May its morning stars grow dark; may it wait in vain for daylight; may it not see the breaking of dawn.
because it didn’t shut up the doors of my mother’s womb,
For that night did not shut the doors of the womb to hide the sorrow from my eyes.
“Why didn’t I die from the womb?
Why did I not perish at birth; why did I not die as I came from the womb?
Why did the knees receive me?
Why were there knees to receive me, and breasts that I should be nursed?
For now I should have lain down and been quiet.
For now I would be lying down in peace; I would be asleep and at rest
with kings and counsellors of the earth,
with kings and counselors of the earth, who built for themselves cities now in ruins,
or with princes who had gold,
or with princes who had gold, who filled their houses with silver.

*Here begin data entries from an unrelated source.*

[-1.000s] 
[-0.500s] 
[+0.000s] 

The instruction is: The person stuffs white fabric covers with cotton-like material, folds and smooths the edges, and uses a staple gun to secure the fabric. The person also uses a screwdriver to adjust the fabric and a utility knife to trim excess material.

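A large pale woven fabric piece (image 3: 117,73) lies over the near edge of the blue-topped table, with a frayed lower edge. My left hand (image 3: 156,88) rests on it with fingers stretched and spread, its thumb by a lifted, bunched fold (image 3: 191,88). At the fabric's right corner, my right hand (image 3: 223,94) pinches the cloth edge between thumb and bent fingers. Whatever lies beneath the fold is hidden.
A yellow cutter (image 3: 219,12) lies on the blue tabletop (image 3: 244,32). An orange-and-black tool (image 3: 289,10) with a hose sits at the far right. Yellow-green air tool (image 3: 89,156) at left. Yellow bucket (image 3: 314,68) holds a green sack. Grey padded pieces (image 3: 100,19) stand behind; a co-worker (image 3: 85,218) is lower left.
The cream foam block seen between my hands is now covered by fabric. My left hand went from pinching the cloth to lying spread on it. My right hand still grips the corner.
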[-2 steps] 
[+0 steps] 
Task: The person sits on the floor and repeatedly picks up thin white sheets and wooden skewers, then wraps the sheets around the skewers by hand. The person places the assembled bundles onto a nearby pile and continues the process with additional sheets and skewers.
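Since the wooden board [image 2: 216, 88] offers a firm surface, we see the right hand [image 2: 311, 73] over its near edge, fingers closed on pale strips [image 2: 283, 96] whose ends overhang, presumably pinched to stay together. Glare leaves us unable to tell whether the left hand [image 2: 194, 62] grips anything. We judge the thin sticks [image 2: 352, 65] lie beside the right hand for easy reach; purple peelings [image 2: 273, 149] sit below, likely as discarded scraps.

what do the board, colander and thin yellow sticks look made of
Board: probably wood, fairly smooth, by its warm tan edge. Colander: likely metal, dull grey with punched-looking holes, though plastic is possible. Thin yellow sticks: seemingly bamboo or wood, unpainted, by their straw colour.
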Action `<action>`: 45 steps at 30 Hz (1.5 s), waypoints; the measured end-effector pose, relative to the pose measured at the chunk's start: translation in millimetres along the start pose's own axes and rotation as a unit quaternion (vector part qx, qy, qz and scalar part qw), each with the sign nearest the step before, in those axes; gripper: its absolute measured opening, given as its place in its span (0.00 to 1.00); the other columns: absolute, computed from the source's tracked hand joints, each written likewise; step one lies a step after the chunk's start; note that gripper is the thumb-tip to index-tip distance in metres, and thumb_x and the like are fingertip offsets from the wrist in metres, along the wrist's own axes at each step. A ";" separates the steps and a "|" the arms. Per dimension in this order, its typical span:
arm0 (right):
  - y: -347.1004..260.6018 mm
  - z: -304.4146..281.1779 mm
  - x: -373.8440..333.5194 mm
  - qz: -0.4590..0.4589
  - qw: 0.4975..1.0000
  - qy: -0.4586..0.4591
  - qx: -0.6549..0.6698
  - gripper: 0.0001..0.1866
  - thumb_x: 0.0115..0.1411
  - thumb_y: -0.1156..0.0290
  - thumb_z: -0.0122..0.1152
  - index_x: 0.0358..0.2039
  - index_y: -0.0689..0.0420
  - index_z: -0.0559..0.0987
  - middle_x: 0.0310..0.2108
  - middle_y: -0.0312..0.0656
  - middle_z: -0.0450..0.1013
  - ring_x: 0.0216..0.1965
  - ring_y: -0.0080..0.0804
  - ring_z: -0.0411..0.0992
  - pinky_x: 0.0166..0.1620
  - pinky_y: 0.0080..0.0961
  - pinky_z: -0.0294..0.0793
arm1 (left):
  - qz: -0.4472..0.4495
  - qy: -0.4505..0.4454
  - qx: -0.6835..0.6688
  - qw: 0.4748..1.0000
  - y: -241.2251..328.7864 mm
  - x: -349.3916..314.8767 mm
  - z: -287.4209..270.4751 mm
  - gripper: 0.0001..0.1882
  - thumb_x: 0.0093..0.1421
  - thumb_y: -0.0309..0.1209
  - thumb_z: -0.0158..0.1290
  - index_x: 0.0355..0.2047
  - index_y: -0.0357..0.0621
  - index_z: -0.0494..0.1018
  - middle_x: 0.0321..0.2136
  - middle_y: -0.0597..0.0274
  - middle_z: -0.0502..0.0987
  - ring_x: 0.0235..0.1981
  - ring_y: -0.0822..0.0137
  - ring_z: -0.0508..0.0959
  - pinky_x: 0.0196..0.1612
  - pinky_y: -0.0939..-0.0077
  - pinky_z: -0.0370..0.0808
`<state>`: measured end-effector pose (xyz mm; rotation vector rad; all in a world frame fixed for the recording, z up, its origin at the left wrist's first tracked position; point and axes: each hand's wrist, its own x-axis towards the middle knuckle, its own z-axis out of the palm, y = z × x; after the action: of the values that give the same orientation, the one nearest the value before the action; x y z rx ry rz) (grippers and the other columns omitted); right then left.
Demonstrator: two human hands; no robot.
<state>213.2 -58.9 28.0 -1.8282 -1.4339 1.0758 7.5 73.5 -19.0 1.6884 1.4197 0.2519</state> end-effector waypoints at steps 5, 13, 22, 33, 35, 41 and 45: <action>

or as a hidden untimely birth I had not been,
Or why was I not hidden like a stillborn child, like an infant who never sees daylight?
There the wicked cease from troubling.
There the wicked cease from raging, and there the weary find rest.
There the prisoners are at ease together.
The captives enjoy their ease; they do not hear the voice of the oppressor.
The small and the great are there.
Both small and great are there, and the slave is freed from his master.
“Why is light given to him who is in misery,
Why is light given to the miserable, and life to the bitter of soul,
who long for death, but it doesn’t come;
who long for death that does not come, and search for it like hidden treasure,
who rejoice exceedingly,
who rejoice and greatly exult when they reach the grave?
Why is light given to a man whose way is hidden,
Why is life given to a man whose way is hidden, whom God has hedged in?
For my sighing comes before I eat.
I sigh when food is put before me, and my groans pour out like water.
For the thing which I fear comes on me,
For the thing I feared has overtaken me, and what I dreaded has befallen me.
I am not at ease, neither am I quiet, neither do I have rest;
I am not at ease or quiet; I have no rest, for trouble has come.”